Xenon Pharmaceuticals CEO Interview on Canada’s Reduced Funding Part 2
Posted Under: Canadian TV & film, Canadian budget, Cash flow, Life Science, biotech, business, corporate finance, expansion financing
Part 2: Simon Pimstone, President & CEO of Xenon Pharmaceuticals Interview
As a large part of the life sciences group in BC Simon Pimstone met with Liberal leader Michael Ignatieff on life sciences and explained the issues of funding, and you would think that it would fit in with Ignatieff’s desire to build a larger knowledge based economy and a louder opposition to the Canadian federal government’s budget would have sent that message on behalf of the life sciences community that it does have greater support, especially in the downgrade in future funding in this area.
The Canadian TV & film industry according to industry reports employed 126,900 FTE’s (full time equivalents) and the value of production was $5 billion in the 2006/2007 years. This compares to the Life Sciences industry in Canada which produced sales of $1.9 billion but the tax breaks are not equal with the Canadian federal government and provincial government film and TV tax credits allowing up to 53.5% of BC labour expenditures on a yearly basis.
BC universities produce between 3,000 to 4,000 science graduates of which many do not find employment in Canada, yet all the life sciences is asking for is a fair share of funding to continue to find cures for different diseases that helps all Canadians and the world. The public cost of educating students who end up working in another country is approximately $48 million (3,000 students * $40,000 expected cost of education * 40% funding from governments, estimated) . This a huge cost only for a single province, not the entire country where the Canadian people are funding scientists to work in other countries at the end of the day.

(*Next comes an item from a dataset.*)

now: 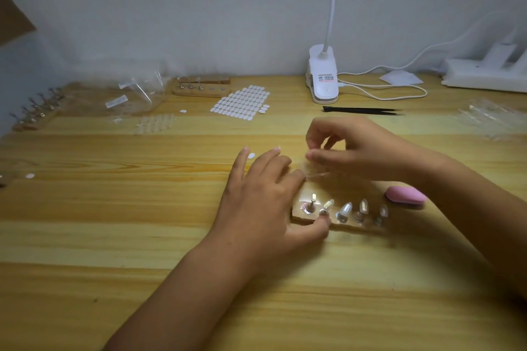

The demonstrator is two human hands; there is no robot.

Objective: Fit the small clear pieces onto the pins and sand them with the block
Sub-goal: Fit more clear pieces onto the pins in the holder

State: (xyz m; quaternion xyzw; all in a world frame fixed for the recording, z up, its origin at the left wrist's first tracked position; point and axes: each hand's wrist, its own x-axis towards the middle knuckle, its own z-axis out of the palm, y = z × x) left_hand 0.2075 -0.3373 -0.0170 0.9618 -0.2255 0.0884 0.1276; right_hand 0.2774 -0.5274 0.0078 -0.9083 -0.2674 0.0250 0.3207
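Now left hand (256, 196): flat, steadying pin stand (348, 192).
Right hand (350, 151): pinching clear strip (316, 171), likely freeing pieces.
Block (406, 194): near, for sanding.

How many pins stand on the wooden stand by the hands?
5, in one row on the stand: first by the left hand, second, third, fourth, fifth nearest the pink block. The hand may hide more.

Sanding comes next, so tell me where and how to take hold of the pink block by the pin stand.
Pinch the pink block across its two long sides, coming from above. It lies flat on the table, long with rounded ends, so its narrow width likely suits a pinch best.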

What’s important is not providing funding on an ad hoc basis but continued basis even if its smaller amounts to foster an environment of innovation and then onto commercialization opportunities through Genome Canada, CIHR (Canadian Institutional Health Research) and tax incentives.
Our health system is arguably one of the best in the world, some say the United States, but only if you’re willing to pay $2,000 per month.
SRED is a good funding tool starting from 1995, but really now inadequate for Canada’s life sciences sector as drug development takes much more time and money in order to recoup research funding. It is only good for Canadian controlled private corporations, (CCPC’s) which many are not anymore because they’re too large and Aspreva Pharmaceuticals & Biovail Pharmaceuticals are some of the few companies which have profits in order to recoup some of these research that takes several years to make create a single drug. A cap limit on SRED would even be more palatable to the sector ie. $100 million if they took off the CCPC eligibility requirement and the threshold are too low with barely any increases since 1995.
Even if tax incentives, to entice offices in Canada such as providing tax holidays for bringing in new manufacturing facilities where they employ 200 people which are paying income tax now where they don’t pay personal income tax for the first 2 years with a commitment for 5 years residency then people would be paying taxes and spending that income in the country and province.
Allow investments earned from life science investments in 2009 and 2010 to be exempt from capital gains tax but was ignored by the federal government in the budget. Use some of the carry forward losses that life science companies have accrued and provide a formula where say 1/2 of all carry forwards are eligible ie. 40 million and provide a cash reimbursement for 25% of the 1/2 which would result in needed funding to continue doing research to reaching the milestones.
The facts are that SRED was really designed for large company models, large drug companies, large aerospace companies, not really the Canadian life sciences sector which the majority are small companies from 5 to 150 people. The inadequacy of updating the Canadian Scientific Research & Exploration Development tax credit system is costing the Canadian economy jobs in the short and long term, but more importantly the potential cures to the various diseases and cancers out in the world.